Aim of the task: Every line below that holds the word "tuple" counts once; please tally them and give only the total.

Recorded data:
************
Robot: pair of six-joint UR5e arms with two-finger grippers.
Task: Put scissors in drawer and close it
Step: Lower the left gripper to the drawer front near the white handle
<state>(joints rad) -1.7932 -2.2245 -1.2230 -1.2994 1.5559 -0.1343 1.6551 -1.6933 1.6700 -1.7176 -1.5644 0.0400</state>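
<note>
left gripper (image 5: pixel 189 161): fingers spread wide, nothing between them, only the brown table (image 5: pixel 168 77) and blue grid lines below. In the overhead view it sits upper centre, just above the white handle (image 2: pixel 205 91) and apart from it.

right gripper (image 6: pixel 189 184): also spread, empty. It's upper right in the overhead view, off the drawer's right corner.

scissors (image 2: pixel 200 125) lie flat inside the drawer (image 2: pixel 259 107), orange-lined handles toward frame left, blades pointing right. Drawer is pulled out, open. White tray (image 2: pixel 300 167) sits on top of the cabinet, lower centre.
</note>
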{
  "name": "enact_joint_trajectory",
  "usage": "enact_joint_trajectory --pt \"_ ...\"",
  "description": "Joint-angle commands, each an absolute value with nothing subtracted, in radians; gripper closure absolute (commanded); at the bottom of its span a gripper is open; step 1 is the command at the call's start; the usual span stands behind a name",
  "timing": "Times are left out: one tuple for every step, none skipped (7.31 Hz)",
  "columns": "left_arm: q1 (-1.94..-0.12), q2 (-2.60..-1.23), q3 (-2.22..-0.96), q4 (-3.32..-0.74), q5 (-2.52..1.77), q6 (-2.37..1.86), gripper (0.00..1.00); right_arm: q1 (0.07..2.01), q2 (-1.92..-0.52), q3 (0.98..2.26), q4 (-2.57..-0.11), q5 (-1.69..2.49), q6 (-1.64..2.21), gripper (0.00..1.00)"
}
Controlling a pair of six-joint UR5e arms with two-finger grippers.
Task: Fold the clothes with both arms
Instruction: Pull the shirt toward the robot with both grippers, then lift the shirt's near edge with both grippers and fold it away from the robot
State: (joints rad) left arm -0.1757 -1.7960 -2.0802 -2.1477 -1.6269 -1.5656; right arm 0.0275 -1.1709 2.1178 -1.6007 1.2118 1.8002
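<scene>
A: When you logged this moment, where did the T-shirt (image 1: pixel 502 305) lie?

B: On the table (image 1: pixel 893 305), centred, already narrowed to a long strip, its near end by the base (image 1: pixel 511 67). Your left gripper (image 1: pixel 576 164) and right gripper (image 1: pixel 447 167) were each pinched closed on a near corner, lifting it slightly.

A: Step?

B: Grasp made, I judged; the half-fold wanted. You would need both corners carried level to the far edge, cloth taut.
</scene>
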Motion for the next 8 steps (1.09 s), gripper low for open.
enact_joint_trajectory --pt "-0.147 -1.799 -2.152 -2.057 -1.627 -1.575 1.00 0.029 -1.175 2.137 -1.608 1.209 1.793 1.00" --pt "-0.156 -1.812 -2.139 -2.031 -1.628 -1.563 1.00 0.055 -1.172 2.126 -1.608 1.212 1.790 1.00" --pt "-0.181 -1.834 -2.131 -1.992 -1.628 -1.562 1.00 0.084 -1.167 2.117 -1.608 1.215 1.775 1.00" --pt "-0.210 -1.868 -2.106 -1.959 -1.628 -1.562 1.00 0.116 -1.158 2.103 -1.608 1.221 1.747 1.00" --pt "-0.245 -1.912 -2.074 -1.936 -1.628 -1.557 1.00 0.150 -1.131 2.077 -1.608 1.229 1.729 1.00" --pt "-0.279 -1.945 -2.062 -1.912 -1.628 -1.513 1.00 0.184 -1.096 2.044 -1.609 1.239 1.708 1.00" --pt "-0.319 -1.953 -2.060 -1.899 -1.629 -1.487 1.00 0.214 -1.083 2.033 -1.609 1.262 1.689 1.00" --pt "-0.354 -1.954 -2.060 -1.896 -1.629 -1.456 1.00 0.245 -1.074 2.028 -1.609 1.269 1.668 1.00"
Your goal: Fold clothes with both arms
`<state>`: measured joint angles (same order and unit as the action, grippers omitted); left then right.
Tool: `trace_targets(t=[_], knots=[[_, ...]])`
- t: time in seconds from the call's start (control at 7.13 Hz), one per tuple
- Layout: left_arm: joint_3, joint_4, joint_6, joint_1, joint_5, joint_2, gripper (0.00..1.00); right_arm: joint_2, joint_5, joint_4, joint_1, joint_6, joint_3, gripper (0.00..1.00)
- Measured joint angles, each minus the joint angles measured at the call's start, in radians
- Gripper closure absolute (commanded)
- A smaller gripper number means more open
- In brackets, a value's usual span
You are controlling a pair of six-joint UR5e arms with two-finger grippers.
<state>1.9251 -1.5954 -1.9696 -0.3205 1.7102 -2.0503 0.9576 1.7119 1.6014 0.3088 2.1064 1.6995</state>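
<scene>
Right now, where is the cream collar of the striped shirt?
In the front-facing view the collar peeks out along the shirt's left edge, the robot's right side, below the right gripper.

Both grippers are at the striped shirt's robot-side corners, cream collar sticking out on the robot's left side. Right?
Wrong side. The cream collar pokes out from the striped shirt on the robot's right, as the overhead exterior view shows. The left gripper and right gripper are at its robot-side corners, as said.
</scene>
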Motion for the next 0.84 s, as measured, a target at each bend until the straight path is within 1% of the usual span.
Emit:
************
Solution to the exercise: 2